From mboxrd@z Thu Jan  1 00:00:00 1970
From: Maxime Coquelin <maxime.coquelin@redhat.com>
Subject: Re: [PATCH v3 0/5] vhost: optimize enqueue
Date: Mon, 22 Aug 2016 12:01:47 +0200
Message-ID: <2a5320b9-c9dd-f7e3-e659-7d14cd1e5620@redhat.com>
References: <1471319402-112998-1-git-send-email-zhihong.wang@intel.com>
 <1471585430-125925-1-git-send-email-zhihong.wang@intel.com>
 <e6addeba-ffbc-baae-61c8-5b8e798c843e@redhat.com>
Mime-Version: 1.0
Content-Type: text/plain; charset=UTF-8; format=flowed
Content-Transfer-Encoding: 7bit
Cc: yuanhan.liu@linux.intel.com
To: Zhihong Wang <zhihong.wang@intel.com>, dev@dpdk.org
Return-path: <dev-bounces@dpdk.org>
Received: from mx1.redhat.com (mx1.redhat.com [209.132.183.28])
 by dpdk.org (Postfix) with ESMTP id 246AD37B3
 for <dev@dpdk.org>; Mon, 22 Aug 2016 12:01:51 +0200 (CEST)

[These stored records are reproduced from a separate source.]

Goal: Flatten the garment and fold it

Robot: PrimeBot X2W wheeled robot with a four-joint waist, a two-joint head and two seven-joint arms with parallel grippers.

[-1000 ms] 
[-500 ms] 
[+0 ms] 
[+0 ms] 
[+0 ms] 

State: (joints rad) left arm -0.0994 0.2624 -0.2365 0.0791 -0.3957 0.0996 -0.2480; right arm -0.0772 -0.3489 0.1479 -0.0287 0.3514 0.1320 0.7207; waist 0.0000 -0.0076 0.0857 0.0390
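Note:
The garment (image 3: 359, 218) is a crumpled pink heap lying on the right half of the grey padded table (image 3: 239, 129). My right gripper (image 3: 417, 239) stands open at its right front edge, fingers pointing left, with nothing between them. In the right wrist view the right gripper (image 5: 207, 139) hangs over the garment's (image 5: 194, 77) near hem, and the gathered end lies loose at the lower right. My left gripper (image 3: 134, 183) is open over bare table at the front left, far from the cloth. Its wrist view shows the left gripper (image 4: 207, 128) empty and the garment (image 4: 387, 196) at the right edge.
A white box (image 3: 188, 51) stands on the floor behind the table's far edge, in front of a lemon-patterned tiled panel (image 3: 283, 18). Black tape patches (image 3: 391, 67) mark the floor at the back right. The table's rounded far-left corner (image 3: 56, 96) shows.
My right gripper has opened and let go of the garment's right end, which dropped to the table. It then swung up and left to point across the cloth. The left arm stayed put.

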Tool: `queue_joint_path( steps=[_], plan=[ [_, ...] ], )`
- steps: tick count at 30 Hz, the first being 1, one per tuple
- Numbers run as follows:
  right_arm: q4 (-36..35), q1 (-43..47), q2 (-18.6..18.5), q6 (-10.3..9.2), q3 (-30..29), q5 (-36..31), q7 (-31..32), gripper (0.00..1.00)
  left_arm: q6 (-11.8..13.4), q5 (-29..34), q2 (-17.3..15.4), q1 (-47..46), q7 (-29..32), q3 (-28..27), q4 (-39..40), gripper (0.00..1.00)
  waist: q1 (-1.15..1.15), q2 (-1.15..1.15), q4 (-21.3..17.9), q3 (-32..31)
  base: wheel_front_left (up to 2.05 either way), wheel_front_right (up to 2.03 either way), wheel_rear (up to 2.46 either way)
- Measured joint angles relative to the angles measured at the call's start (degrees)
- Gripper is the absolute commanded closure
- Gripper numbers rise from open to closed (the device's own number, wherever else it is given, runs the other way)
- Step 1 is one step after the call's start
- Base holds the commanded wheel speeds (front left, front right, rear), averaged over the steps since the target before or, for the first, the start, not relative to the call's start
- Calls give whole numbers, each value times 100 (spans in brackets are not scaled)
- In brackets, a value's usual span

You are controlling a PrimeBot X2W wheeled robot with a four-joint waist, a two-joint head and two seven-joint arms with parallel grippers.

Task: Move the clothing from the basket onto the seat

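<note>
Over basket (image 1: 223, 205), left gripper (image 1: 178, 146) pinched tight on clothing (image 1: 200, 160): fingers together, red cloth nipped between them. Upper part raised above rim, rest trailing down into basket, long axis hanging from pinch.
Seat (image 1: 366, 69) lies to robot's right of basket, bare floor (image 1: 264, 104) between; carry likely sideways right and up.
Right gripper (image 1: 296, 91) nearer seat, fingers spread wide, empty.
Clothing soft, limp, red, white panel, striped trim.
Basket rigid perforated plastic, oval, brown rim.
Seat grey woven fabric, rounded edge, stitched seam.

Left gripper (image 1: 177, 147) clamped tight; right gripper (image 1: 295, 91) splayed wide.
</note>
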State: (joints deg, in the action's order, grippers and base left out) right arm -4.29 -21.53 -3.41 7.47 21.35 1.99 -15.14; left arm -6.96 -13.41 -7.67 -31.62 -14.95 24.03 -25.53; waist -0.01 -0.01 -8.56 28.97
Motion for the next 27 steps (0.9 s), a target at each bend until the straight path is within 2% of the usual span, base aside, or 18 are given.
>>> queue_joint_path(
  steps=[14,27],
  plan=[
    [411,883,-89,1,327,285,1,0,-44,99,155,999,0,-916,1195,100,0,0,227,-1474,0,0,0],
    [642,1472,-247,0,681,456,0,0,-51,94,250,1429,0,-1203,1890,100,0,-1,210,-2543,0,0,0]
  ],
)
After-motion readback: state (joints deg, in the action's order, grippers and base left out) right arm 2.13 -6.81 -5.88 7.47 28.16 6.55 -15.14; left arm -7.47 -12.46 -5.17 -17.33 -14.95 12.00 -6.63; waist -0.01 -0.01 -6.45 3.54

In-Reply-To: <e6addeba-ffbc-baae-61c8-5b8e798c843e@redhat.com>
List-Id: patches and discussions about DPDK <dev.dpdk.org>
List-Unsubscribe: <http://dpdk.org/ml/options/dev>,
 <mailto:dev-request@dpdk.org?subject=unsubscribe>
List-Archive: <http://dpdk.org/ml/archives/dev/>
List-Post: <mailto:dev@dpdk.org>
List-Help: <mailto:dev-request@dpdk.org?subject=help>
List-Subscribe: <http://dpdk.org/ml/listinfo/dev>,
 <mailto:dev-request@dpdk.org?subject=subscribe>
Errors-To: dev-bounces@dpdk.org
Sender: "dev" <dev-bounces@dpdk.org>


On 08/22/2016 10:11 AM, Maxime Coquelin wrote:
> Hi Zhihong,
>
> On 08/19/2016 07:43 AM, Zhihong Wang wrote:
> > This patch set optimizes the vhost enqueue function.
> >
> > It implements the vhost logic from scratch into a single function
> > designed
> > for high performance and good maintainability, and improves CPU
> > efficiency
> > significantly by optimizing cache access, which means:
> >
> >  *  For fast frontends (eg. DPDK virtio pmd), higher performance (maximum
> >     throughput) can be achieved.
> >
> >  *  For slow frontends (eg. kernel virtio-net), better scalability can be
> >     achieved, each vhost core can support more connections since it takes
> >     less cycles to handle each single frontend.
> >
> > The main optimization techniques are:
> >
> >  1. Reorder code to reduce CPU pipeline stall cycles.
> >
> >  2. Batch update the used ring for better efficiency.
> >
> >  3. Prefetch descriptor to hide cache latency.
> >
> >  4. Remove useless volatile attribute to allow compiler optimization.
>
> Thanks for these details, this is helpful to understand where the perf
> gain comes from.
> I would suggest to add these information as comments in the code
> where/if it makes sense. If more a general comment, at least add it in
> the commit message of the patch introducing it.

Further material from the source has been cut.